**WORK TASK**
Your answer is to be every line of the material that includes the string "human".

**RECORDED INFORMATION**
※ ※ ※

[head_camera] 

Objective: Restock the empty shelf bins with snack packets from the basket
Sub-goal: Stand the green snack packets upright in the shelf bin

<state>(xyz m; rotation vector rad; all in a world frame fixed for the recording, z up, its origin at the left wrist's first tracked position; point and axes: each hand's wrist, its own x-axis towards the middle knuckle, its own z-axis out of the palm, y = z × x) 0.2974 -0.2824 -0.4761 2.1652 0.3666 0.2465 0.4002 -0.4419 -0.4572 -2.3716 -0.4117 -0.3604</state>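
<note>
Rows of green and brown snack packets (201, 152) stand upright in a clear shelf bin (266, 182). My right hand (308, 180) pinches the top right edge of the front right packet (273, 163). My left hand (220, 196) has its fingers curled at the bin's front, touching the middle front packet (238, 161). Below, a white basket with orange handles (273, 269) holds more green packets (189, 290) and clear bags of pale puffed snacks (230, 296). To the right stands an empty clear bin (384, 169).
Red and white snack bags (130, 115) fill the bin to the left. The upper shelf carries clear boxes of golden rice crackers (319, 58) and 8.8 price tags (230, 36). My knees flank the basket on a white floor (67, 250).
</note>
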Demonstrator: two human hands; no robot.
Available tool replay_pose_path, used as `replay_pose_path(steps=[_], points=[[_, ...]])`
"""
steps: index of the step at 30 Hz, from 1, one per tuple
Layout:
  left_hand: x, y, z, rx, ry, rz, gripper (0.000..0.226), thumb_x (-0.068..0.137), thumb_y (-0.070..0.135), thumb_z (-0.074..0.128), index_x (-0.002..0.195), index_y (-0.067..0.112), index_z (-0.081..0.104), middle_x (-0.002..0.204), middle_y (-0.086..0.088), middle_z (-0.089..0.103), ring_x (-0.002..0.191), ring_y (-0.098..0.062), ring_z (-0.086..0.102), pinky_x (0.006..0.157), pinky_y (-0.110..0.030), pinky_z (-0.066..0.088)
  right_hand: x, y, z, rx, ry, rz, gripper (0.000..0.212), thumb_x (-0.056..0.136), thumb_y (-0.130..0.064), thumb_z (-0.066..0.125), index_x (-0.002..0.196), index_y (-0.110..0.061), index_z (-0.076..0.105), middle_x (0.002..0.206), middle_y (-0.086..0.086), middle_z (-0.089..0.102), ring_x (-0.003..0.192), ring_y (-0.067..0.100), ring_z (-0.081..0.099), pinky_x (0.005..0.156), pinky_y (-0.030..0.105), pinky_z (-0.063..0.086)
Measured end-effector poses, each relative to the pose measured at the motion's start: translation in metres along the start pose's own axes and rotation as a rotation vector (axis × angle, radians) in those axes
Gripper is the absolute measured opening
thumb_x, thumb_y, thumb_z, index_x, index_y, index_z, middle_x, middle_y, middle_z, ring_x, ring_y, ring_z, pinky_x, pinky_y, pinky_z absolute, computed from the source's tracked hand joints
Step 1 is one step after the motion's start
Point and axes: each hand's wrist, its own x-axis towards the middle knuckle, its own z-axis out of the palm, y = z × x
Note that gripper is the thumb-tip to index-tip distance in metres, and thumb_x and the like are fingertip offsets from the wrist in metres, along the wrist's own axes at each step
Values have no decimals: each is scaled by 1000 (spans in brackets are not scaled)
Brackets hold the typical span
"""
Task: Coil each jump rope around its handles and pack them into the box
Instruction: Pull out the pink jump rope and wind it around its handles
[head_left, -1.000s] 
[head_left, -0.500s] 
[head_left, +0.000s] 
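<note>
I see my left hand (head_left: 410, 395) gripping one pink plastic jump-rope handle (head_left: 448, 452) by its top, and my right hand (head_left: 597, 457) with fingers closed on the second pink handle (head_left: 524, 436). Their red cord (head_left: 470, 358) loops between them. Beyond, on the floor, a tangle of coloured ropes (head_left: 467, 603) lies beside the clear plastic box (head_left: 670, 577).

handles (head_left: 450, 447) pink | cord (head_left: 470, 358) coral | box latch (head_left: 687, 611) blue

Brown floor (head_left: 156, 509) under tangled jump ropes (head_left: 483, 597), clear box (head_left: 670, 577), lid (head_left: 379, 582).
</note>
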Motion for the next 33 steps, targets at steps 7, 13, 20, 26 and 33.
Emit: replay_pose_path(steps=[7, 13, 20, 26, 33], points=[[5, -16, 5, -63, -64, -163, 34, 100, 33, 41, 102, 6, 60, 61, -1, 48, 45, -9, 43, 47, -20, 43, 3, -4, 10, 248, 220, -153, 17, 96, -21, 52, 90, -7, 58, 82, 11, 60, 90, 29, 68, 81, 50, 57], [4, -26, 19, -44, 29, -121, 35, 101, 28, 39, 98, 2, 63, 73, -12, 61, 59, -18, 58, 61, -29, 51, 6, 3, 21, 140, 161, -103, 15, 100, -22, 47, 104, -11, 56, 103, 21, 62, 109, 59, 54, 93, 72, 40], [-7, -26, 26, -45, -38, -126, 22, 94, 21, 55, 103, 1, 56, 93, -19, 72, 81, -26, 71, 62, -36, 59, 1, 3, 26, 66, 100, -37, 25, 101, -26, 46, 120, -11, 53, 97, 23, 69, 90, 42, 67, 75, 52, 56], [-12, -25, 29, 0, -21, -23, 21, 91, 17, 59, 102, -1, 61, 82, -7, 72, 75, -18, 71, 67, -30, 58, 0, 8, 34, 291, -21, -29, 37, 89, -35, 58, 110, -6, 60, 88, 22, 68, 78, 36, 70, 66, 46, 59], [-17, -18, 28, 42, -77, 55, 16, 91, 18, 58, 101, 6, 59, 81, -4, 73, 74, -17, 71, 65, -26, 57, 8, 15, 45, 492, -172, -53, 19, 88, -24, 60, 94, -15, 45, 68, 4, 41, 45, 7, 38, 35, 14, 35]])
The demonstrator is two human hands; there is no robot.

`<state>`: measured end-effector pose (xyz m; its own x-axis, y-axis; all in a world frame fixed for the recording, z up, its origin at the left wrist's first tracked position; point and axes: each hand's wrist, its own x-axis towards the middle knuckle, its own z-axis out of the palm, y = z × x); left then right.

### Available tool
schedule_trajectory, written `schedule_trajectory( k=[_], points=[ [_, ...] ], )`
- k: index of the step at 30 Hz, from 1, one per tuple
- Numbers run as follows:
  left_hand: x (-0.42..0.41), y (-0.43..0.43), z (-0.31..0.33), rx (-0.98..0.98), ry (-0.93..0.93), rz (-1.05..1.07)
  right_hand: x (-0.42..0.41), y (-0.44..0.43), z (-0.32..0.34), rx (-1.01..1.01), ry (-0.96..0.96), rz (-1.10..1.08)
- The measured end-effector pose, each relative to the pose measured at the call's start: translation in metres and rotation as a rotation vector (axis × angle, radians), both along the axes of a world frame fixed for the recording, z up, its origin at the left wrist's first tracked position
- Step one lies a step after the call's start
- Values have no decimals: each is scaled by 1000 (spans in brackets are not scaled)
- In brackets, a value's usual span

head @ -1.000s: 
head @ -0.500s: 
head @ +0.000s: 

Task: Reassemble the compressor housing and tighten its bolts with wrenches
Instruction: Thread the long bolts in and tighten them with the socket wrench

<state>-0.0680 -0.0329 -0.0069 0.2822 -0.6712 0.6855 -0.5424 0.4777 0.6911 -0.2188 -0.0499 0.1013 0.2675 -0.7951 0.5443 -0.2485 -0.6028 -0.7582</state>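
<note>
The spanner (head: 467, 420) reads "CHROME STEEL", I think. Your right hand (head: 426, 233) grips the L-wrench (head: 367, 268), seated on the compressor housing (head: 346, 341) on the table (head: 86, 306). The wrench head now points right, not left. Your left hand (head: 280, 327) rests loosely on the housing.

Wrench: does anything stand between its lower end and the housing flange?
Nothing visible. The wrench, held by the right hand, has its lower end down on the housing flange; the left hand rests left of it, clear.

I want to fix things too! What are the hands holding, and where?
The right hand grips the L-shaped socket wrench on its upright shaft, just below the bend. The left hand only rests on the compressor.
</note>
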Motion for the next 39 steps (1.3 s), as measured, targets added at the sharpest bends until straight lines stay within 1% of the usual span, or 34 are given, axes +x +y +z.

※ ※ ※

**RESPONSE FOR THIS EXERCISE**
Demonstrator: two human hands; no robot.
The demonstrator is two human hands; there is no robot.

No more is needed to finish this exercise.